In the listing below, find each line with the string "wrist" and report it.

### DATA BELOW
++++

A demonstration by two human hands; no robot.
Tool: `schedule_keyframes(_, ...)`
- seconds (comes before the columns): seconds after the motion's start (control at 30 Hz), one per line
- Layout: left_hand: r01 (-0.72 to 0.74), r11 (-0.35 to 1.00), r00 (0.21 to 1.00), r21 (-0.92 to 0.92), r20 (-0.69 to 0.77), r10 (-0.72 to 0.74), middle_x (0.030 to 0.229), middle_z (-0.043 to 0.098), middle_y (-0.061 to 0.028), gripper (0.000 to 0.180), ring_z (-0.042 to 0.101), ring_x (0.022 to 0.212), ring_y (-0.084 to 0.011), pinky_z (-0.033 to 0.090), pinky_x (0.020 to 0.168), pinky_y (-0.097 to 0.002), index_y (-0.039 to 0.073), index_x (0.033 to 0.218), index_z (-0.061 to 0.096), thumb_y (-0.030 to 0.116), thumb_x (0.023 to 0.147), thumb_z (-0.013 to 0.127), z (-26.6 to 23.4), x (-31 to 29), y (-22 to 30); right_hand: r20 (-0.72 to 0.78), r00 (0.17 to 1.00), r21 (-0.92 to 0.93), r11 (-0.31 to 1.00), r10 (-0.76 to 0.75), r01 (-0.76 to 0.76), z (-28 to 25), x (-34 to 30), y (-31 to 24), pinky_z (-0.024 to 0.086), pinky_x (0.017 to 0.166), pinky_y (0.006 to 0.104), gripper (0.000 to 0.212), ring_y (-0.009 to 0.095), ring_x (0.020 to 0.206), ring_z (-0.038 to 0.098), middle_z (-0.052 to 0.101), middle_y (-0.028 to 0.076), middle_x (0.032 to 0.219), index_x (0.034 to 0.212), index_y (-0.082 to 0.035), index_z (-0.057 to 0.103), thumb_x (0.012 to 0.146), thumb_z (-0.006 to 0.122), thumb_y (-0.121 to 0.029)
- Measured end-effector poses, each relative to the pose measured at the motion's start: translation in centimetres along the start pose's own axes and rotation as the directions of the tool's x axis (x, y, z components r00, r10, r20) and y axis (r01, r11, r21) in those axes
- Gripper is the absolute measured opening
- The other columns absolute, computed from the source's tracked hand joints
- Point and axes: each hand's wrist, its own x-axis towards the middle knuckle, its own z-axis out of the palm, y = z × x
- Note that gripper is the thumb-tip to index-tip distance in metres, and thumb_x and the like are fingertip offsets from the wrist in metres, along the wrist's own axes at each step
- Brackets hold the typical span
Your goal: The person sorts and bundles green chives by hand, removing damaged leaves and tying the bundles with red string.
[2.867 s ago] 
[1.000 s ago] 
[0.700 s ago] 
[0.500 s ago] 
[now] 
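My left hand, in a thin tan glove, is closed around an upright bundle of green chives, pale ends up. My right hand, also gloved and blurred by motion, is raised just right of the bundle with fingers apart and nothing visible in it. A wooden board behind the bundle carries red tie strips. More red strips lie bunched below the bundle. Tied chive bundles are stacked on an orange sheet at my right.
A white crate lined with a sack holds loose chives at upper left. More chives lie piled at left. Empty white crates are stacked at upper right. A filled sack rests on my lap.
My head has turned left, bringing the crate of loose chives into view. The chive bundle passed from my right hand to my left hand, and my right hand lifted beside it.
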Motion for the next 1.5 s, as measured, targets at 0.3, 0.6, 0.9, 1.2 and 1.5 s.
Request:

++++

### YOUR RESPONSE
- Point and axes: each hand's wrist, its own x-axis towards the middle knuckle, its own z-axis out of the palm, y = z × x
- Note that gripper is the thumb-tip to index-tip distance in metres, and thumb_x and the like are fingertip offsets from the wrist in metres, along the wrist's own axes at each step

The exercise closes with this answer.